The chase takes some mad twists and turns. Daffy runs backwards, as one of the brothers begins plucking off his feathers. Daffy tries to talk his way out of things, punctuating his running with the unfinished phrases, “My company…has authorized me to…” But the brothers will not give up the pursuit. One of the funniest bits has Daffy shut himself in a room, where he discovers a crate full of mechanical duck decoys. When one of the brothers enters, he finds a room full of identical black ducks, hopping around in mad fashion and yelling “Woo woo”, identically to Daffy’s trademark moves. The only way to detect the real duck is for the brother to grab a shotgun, and repeatedly fire at the ducks in the room, until all that is left is a pile of stray feathers, nuts, bolts, and gears, and one lone duck, visibly sweating, and uttering his “Woo woos very quietly and nervously. A shotgun blast, and Daffy is briefly denuded, down to a hidden set of women’s black underwear he conceals beneath his feather coat. As Daffy’s feathers return to his person, the brother grabs him, stuffing him forcibly into the oven. Daffy’s head emerges from under one of the stove lids, and he advises the brothers, “I suppose it would be utterly futile at this time to inform you that my company has authorized me to give away absolutely free a complete six-course turkey dinner.” On the contrary, the brothers react eagerly to the offer, and Daffy opens his suitcase, to reveal a pop-up table, and the entire dinner buffet atop it, piping hot and ready to eat. The brothers’ eyes bug out as they survey all the fixings on the table, and Daffy, back in his parka, makes a graceful exit, reminding them that the “Classy-Cut Knish Catering Company made it possible. I bid you – so long.” We seem to have reached a happy ending – until out of the mousehole charges a stampede of starved mice, who devour everything on the table before the brothers can blink an eye (including sopping up the last bit of turkey gravy with a slice of bread). The brothers are right ack where they started – and so, as it happens, is Daffy, who appears again at the door with one final sales pitch. “Can I interest you in some dee-licious after dinner mints?” Seen from a view outside the cabin, Daffy is once again yanked inside, then briefly appears to the audience to say, “Well, here we go again”, disappearing back inside the door, where another round of chasing and woo woos is heard, for the black out.

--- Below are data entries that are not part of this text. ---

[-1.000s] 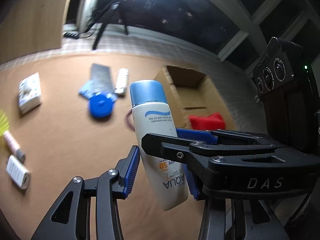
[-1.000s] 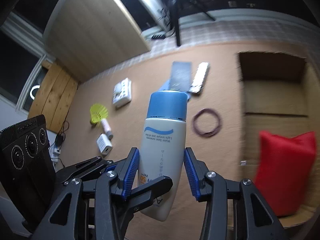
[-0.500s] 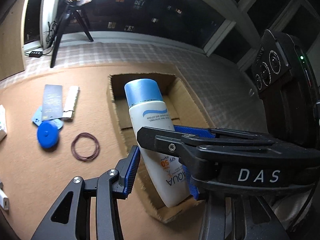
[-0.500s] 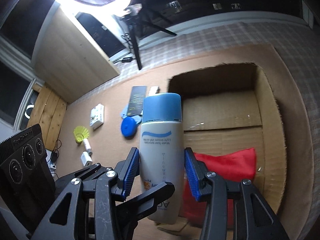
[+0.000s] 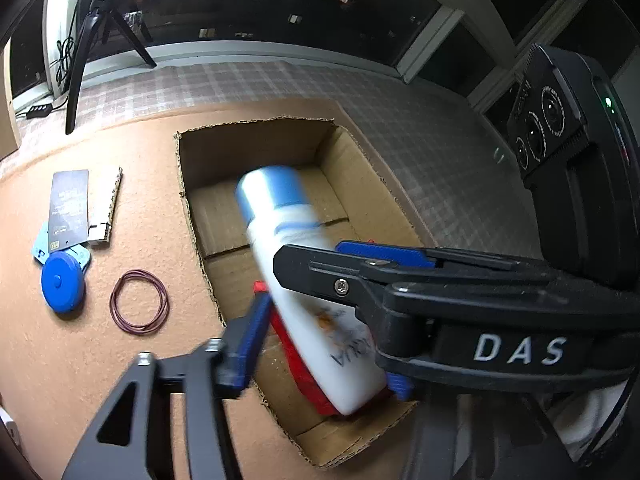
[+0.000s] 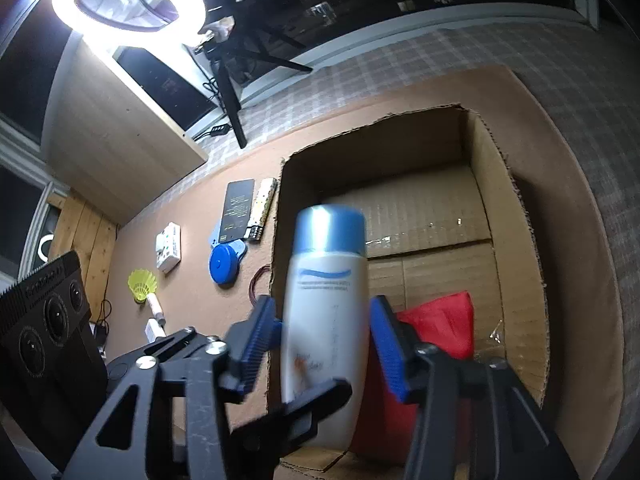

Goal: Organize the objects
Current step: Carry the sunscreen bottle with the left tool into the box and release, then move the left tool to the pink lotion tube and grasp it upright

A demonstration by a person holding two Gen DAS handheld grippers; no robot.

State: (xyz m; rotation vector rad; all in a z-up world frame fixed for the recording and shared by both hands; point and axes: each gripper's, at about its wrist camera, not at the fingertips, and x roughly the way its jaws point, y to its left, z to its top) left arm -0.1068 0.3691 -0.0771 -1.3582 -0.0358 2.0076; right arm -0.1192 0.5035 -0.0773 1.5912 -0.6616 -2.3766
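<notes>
Bottle (image 6: pixel 326 312) now blurred over box (image 6: pixel 516 216), both grippers opening, base hidden

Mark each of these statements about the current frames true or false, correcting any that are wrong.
1. The sunscreen bottle is over the open cardboard box. True.
2. The box is empty. False: a red pouch already lies in it.
3. The bottle has a red cap. False: its cap is blue.
4. The right gripper has its pads clear of the bottle. True: its jaws are opening, with gaps on both sides.
5. The maroon ring lies inside the box. False: it lies on the brown mat beside the box, near the blue round case.
</notes>
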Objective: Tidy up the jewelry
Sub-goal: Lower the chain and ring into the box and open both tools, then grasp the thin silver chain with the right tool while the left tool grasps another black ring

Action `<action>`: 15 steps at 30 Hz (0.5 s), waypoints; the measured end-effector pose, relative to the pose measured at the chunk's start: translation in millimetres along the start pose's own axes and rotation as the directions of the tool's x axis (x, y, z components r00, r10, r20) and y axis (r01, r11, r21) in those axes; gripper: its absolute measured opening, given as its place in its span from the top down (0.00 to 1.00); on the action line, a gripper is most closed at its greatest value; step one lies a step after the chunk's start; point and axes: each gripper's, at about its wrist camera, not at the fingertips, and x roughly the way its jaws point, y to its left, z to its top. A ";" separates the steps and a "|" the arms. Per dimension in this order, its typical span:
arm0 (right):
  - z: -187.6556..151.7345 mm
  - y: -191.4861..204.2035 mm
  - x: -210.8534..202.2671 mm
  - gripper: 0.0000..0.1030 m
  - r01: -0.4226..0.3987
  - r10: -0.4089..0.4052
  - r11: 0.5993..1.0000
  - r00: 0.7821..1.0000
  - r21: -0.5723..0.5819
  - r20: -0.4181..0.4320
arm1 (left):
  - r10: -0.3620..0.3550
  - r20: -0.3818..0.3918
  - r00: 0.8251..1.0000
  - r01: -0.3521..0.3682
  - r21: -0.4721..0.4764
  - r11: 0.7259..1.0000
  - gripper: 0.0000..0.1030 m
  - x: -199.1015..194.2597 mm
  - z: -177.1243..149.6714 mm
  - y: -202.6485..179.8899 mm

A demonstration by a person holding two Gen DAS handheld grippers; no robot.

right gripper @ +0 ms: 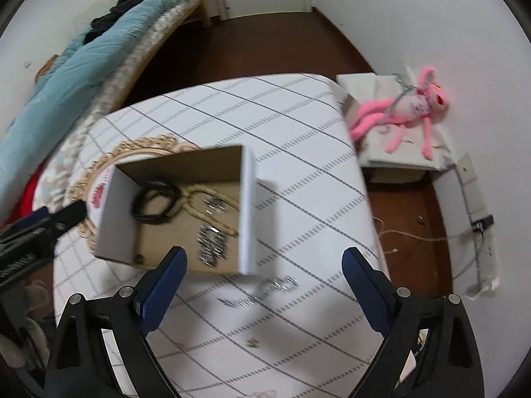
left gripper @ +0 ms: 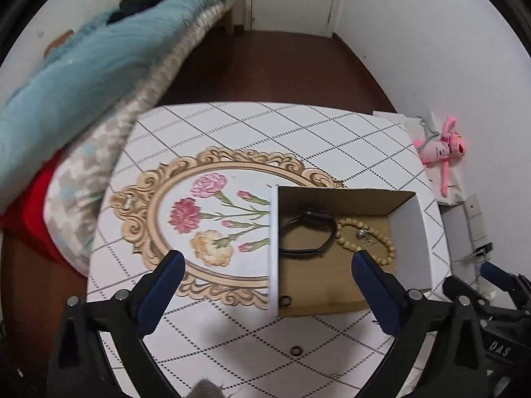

Crazy With the Heat (Disney/RKO, Donald and Goofy, 8/1/47 – Bob Carlson, dir.) – Donald and Goofy once again hit the road, much in the manner of Bing Crosby and Bob Hope, and once again encounter the rigors of heat, this time on land instead of by sea. This would be their last pairing together as a duo. It is also the only known director credit for Bob Carlson on a short (Carlson normally devoting his time to the feature division). How he got the project rather than one of Disney’s directing regulars is unknown – yet, there were other similar strange rotations of the director’s chair going on around the same time. Jack Kinney had been recruited into the feature division, including for work on “Mr. Toad”, leaving Jack Hannah to briefly assume his chair for several episodes of the Goofy series in addition to his regular split of Donald Duck duties with Jack King. Clyde Geronimi would fall back into the shorts department for one film to bail out Hannah, on Goofy’s “The Big Wash”. So it can only be surmised that Hannah, shouldering an ever-increasing share of the Donald load, was being overworked in Kinney’s absence, and just couldn’t assume this extra project, despite his successful helming of the duo’s previous two appearances together. While Carlson presumably tries his best, this production is unusually short, barely exceeding six minutes, suggesting that it was turned out in a comparative hurry. Its ending also falls flat – possibly the reason Carlson never received a return engagement in the shorts department.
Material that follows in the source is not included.